The training session apparently took longer than normal, because the device was too large and bulky for her small frame. "It was from my waist to my chest," she said.

It was decided the bomb would be placed in a backpack of the kind used by schoolchildren, and she was apparently given different instructions on how to detonate it. According to Hamamreh, it contained about 16 kilograms of explosives, which "of course were packed with nails and it was very heavy." She was taken to the location by two men and another two joined them later, all apparently members of the Aksa Martyrs Brigades.

Hamamreh said the plan was for her to be transported from Nablus to Ramallah and from there to "west Jerusalem." She was told by her operatives to act normally and get among a crowd of people "as quickly as possible and not wait around until someone became suspicious." She was also told that if she felt she was an object of suspicion, she was to detonate the device even if there were only a few people in the vicinity, apparently to prevent her being caught and questioned.

She was also asked to dress like a modern Israeli woman, with her hair loose, make-up, sun glasses, and tight-fitting trousers. "I didn't want to do this because it was against my religious beliefs," she said.

The instructions she received unleashed a series of doubts, primarily over the "righteousness" of the operation and whether her prime motivation, which was of a personal nature rather than a pure religious belief, would weigh against her when she confronted God after her death.

"I also began to imagine the people I would be killing, whether they would be women and children, families sitting down at a cafe. I became a bit disillusioned, because I had been told to blow myself up in any event," she said.

"This meant to me that what was important for them was to succeed in perpetrating an attack, whether there were casualties or not, and then they would be able to pat themselves on the back. I felt like they were playing a game with the blood of the martyrs."

Instead of obeying instructions, she decided to visit the home of an aunt in Tulkarm, pretending that it was a normal visit even though she had basically run away from home.

Hamamreh said the explosive belt had been kept with her operators and she did not have it with her when IDF soldiers arrived at her aunt's home on Monday afternoon and demanded that all members of the family step outside with their arms raised.

"I didn't think they were after me to start with, but when they started asking questions and used names, I realized... They asked if I had a bag and if there would be any danger to the soldiers if they went inside," she said.
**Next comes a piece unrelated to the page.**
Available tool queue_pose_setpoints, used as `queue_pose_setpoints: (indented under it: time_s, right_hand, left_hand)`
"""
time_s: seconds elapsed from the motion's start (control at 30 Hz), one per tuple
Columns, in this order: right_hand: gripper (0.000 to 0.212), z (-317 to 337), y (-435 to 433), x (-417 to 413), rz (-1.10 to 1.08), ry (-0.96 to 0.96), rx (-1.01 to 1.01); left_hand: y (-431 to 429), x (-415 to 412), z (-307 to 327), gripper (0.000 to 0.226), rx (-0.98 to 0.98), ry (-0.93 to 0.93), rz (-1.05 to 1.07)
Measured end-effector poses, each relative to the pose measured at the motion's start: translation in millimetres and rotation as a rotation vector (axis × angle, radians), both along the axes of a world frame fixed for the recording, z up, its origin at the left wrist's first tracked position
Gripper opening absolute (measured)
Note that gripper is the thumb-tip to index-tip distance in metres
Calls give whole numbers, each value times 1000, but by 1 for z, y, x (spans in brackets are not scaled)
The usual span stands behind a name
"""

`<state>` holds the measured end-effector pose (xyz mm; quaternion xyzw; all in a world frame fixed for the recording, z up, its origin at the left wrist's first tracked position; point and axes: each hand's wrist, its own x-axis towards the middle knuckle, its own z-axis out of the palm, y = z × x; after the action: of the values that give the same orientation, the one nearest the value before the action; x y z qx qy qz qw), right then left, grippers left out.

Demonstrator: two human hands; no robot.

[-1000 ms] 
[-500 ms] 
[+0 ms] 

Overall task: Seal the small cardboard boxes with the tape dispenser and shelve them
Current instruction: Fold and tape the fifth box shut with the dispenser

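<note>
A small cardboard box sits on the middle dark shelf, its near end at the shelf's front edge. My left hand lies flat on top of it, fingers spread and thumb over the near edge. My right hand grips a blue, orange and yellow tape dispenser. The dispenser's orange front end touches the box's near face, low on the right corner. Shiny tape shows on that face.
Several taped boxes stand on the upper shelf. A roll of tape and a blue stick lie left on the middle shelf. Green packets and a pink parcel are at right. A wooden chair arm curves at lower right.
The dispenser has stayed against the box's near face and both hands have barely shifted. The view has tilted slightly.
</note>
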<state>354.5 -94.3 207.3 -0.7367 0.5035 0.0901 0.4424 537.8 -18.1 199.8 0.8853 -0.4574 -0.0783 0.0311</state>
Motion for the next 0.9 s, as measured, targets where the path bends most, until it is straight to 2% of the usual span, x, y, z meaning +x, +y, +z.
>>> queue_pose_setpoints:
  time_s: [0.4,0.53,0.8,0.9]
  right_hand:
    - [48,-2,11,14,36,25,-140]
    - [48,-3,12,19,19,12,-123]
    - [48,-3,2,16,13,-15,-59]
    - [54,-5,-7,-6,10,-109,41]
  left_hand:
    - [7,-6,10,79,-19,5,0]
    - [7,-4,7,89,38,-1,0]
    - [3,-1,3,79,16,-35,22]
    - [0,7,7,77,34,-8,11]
The bag was removed from the home and checked, but nothing was found inside. "One of the officers gave me water and I was arrested," she said, adding that no excessive force was used.

In fact, the humane way she has been treated by interrogators and the Prisons Service was instrumental in her decision to speak to the press.
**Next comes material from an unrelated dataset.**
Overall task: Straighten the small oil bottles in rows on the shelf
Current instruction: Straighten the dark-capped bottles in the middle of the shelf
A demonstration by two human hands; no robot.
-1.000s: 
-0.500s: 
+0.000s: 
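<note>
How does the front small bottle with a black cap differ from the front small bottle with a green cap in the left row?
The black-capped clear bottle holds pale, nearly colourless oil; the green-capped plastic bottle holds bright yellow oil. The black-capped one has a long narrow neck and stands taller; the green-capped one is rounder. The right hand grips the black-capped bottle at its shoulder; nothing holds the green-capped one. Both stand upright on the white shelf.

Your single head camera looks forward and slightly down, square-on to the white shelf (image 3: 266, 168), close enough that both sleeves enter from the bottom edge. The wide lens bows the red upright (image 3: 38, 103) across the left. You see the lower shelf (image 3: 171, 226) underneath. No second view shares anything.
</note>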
Hamamreh said that the intifada and the wave of terror attacks and suicide bombings has not benefitted the Palestinian people in any way. "There are people, whole families, who don't have any money and there is such a lot of poverty. If there are warnings [of terror attacks] in Israel, every place is sealed off and people suffer because they can't receive medical attention, for instance. You are killing our people and we are killing yours," she said.

"Now I believe that it is the role of women to raise families, to have children, and that the real jihad for men and women is to believe wholeheartedly and follow the path of Islam," she said.

She stressed that she had no personal fear and that for her to be shot and killed was not something that frightened her. She only fears God.

When she was asked how she would react when she met members of her family, she suddenly broke down and started crying.

"I would ask their forgiveness for having gone away and for having caused them so much concern, because parents do not raise their children to seek death. I would hope they would forgive me as parents do, although I would prefer not to see them now because I wouldn't really know what to say."